▸ Exercise description:
Word for word, restate the lines of the data from the first through the one containing "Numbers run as", and nothing else.

[Items from a dataset]
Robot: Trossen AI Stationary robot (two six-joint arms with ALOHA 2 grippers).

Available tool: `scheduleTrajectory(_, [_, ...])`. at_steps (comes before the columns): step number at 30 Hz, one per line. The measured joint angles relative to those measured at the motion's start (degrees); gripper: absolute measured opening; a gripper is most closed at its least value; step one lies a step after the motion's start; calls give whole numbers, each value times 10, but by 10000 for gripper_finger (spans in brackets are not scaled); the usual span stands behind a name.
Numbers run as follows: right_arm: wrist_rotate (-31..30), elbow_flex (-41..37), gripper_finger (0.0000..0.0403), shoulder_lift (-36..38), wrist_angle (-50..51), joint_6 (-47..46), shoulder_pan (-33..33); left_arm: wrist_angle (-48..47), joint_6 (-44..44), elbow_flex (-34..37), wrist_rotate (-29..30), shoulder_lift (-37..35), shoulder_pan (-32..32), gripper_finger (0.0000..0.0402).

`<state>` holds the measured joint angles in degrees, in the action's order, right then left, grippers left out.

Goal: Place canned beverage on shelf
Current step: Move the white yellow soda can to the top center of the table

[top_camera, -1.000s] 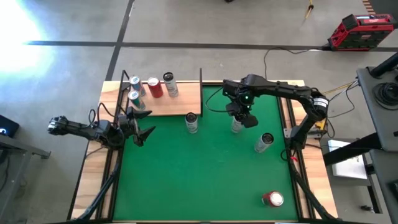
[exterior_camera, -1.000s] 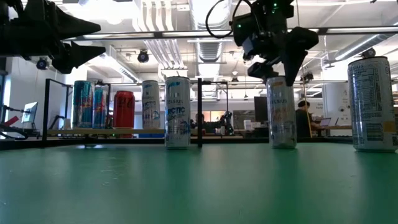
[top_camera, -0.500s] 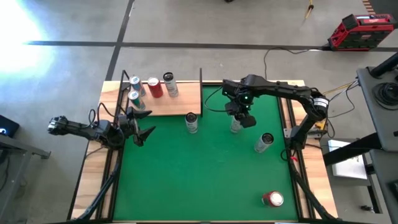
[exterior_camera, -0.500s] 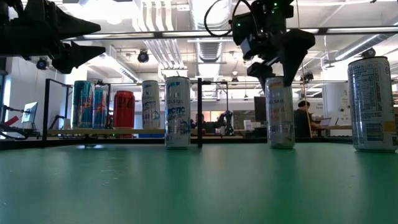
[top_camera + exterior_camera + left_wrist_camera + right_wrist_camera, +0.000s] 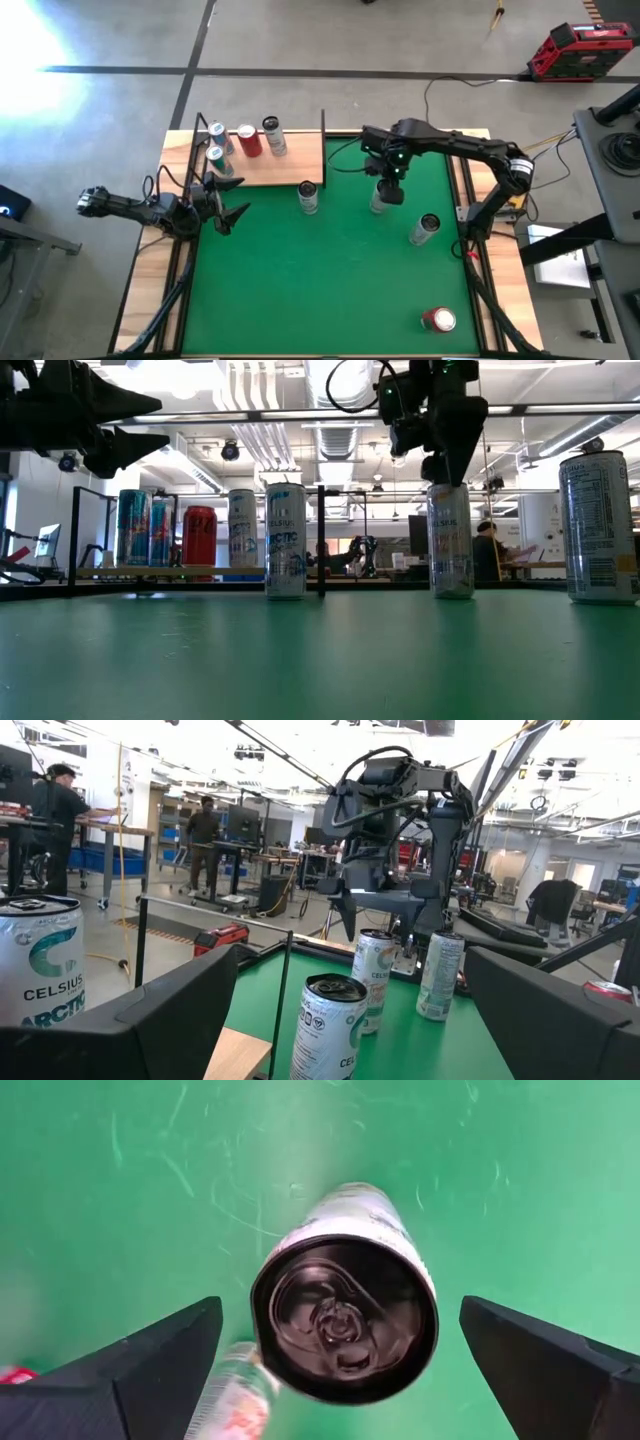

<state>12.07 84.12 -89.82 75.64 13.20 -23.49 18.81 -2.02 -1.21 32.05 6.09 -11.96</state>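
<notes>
Right end effector [image 5: 389,189] shifted over can [image 5: 345,1292], fingers spread.

One camera hangs above and looks straight down on the whole green mat [image 5: 330,290] and both my arms, while another sits at mat level and looks flat across it into the room. My right wrist camera stares straight down, close over the can [image 5: 345,1335] between my spread jaws. My left wrist camera looks level across the mat from farther off, sharing that can [image 5: 372,978] with it.
</notes>
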Motion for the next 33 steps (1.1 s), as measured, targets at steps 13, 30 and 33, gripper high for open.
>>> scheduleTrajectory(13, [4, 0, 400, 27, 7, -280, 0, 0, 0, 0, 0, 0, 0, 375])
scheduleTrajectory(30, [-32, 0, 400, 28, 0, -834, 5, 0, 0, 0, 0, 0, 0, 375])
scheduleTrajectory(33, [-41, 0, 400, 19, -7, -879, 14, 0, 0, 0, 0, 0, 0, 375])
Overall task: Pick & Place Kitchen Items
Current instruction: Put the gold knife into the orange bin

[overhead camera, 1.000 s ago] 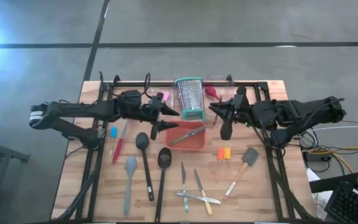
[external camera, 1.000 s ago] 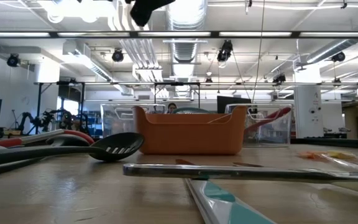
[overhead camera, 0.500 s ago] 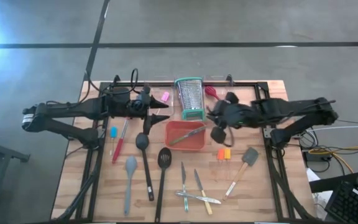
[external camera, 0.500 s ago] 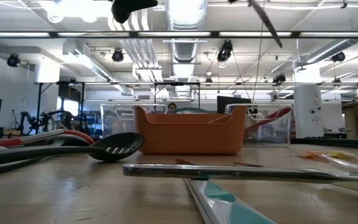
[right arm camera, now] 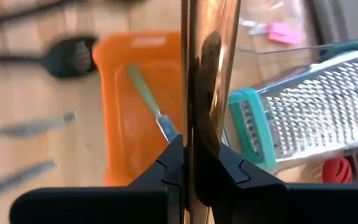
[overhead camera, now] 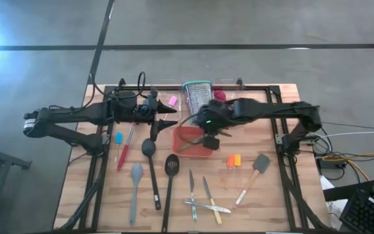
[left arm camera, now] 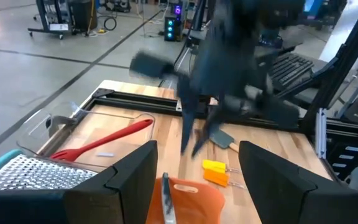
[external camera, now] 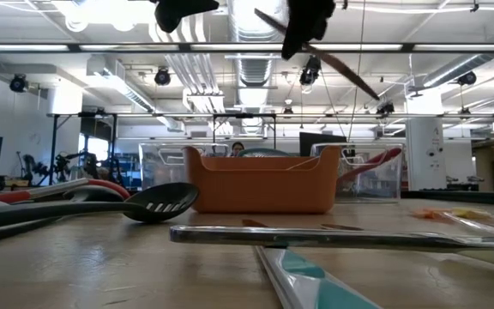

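Note:
My right gripper (overhead camera: pixel 210 135) hangs over the orange tray (overhead camera: pixel 186 151), shut on a slim shiny metal utensil (right arm camera: pixel 204 68). In the low view the utensil (external camera: pixel 350 75) slants high above the table. A green-handled knife (right arm camera: pixel 146 99) lies in the tray. My left gripper (overhead camera: pixel 168 117) stands open and holds nothing, left of the tray and above the table. On the wood lie a black spoon (overhead camera: pixel 150 156), a slotted turner (overhead camera: pixel 171 170), a grey spoon (overhead camera: pixel 136 183), small knives (overhead camera: pixel 200 195), orange-handled tools (overhead camera: pixel 233 160) and a grey spatula (overhead camera: pixel 257 168). My right gripper pinches the slim metal utensil part-way along its shaft (right arm camera: pixel 201 146) between its two fingers. It comes slanting down from the table's right. The utensil sticks out on both sides of the gripper (external camera: pixel 309 30). It is tilted and lifted clear above the tray.
The steel grater with teal rims (overhead camera: pixel 198 99) stands upright just beyond the tray. A clear bin (left arm camera: pixel 61 134) holding a red spoon (left arm camera: pixel 104 140) stands behind the grater. A red-handled tool (overhead camera: pixel 125 153) and a blue one (overhead camera: pixel 118 138) lie at the left. A black frame borders the table.
My right gripper has swung from the table's right side toward the left, sinking and tipping downward. It now hangs over the orange tray with the metal utensil still in its hold. My left gripper has drawn back a little toward the table's left edge.

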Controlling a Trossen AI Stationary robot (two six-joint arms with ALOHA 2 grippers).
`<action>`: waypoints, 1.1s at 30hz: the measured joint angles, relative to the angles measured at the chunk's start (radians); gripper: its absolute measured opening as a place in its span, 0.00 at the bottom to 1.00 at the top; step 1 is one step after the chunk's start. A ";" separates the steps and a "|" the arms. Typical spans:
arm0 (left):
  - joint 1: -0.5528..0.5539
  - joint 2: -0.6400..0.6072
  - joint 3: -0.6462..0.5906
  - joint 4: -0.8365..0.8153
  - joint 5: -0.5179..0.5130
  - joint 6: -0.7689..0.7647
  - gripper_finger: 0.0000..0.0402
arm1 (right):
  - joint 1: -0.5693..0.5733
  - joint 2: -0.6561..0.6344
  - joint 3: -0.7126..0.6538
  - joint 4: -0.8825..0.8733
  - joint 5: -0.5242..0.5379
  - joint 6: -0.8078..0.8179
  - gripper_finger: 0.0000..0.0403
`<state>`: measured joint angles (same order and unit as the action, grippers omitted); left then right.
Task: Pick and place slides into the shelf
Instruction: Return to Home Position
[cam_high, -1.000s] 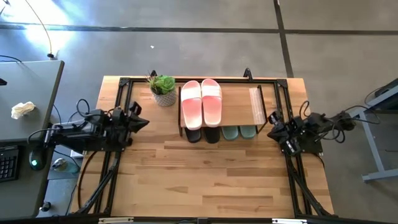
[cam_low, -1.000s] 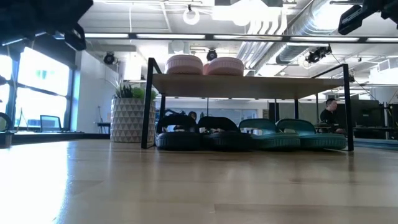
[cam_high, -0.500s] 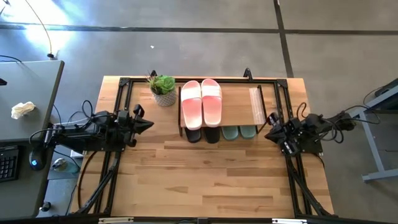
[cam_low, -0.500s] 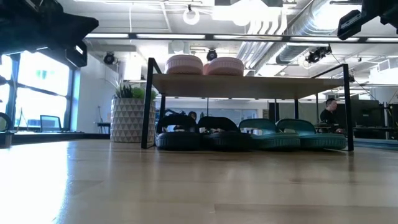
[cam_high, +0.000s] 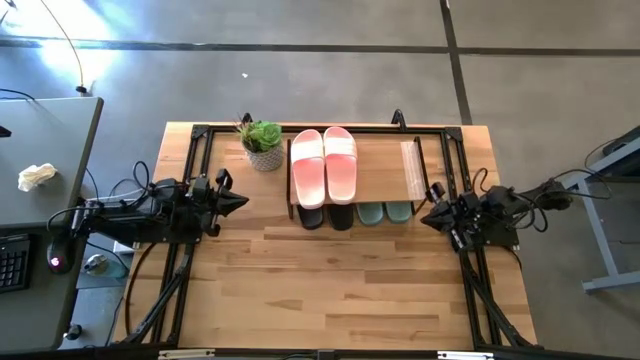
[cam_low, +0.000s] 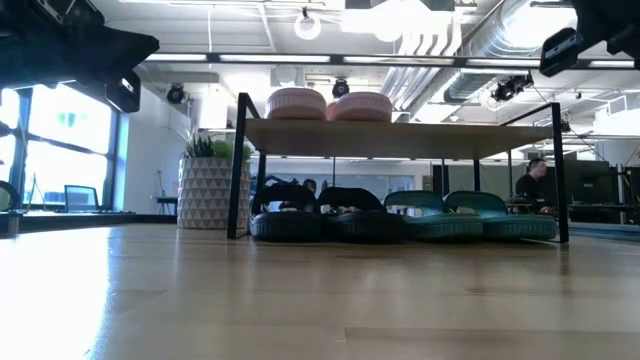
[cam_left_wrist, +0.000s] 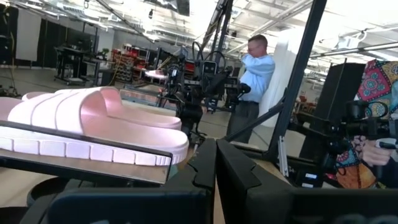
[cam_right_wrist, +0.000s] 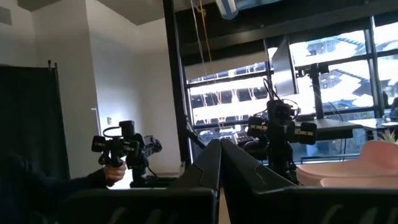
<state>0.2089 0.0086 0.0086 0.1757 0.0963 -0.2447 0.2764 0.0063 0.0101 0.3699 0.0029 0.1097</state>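
Note:
The shelf (cam_high: 385, 172) stands at the table's far side. Two pink slides (cam_high: 323, 165) lie side by side on its plank top, and show as well in the low view (cam_low: 328, 104) and the left wrist view (cam_left_wrist: 93, 118). Under the plank, two black slides (cam_low: 318, 212) and two sage green slides (cam_low: 470, 214) stand in a row on the table, toes toward the near edge. My left gripper (cam_high: 243, 200) hovers left of the shelf, shut and empty (cam_left_wrist: 216, 163). My right gripper (cam_high: 424, 217) hovers right of it, shut and empty (cam_right_wrist: 220, 160).
A potted plant (cam_high: 262, 145) stands on the table at the shelf's left end. The wooden table (cam_high: 340, 290) stretches bare toward the near edge. Beyond the table, a person in a light blue shirt (cam_left_wrist: 255, 74) stands, and a hand holds a device (cam_right_wrist: 118, 155).
My left gripper has moved a little right, toward the shelf. My right gripper has crept left and toward the near edge. Both stay shut. The slides have not moved.

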 joint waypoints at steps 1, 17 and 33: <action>0.000 0.000 0.000 -0.001 0.000 0.000 0.00 | 0.000 0.000 0.000 0.001 0.000 -0.008 0.00; 0.000 0.001 0.000 -0.164 -0.075 0.039 0.00 | 0.000 0.000 0.000 -0.285 0.046 -0.370 0.00; 0.000 0.001 0.000 -0.163 -0.075 0.038 0.00 | 0.000 -0.001 0.002 -0.336 0.147 -0.321 0.00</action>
<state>0.2089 0.0093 0.0090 0.0132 0.0212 -0.2066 0.2764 0.0055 0.0116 0.0342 0.1501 -0.2114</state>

▸ Solution to this problem:
Robot: Trossen AI Stationary robot (two six-joint arms with ALOHA 2 grippers).

Available tool: `scheduleTrajectory(_, [_, ...])`. at_steps (comes before the columns): step number at 30 Hz, one per line. The measured joint angles relative to those measured at the motion's start (degrees); gripper: absolute measured opening; a gripper is most closed at its least value; step one lies a step after the motion's start; calls give whole numbers, each value times 10, but by 10000 for gripper_finger (spans in brackets are not scaled); the usual span stands behind a name.
Numbers run as follows: right_arm: wrist_rotate (-31..30), elbow_flex (-41..37), gripper_finger (0.0000..0.0403), shoulder_lift (-36..38), wrist_angle (-50..51), joint_6 (-47..46), shoulder_pan (-33..33); left_arm: wrist_angle (-48..47), joint_6 (-44..44), elbow_flex (-34..37), wrist_rotate (-29..30), shoulder_lift (-37..35), shoulder_pan (-32..32), gripper_finger (0.0000..0.0402).

The output contains the complete answer to the exercise.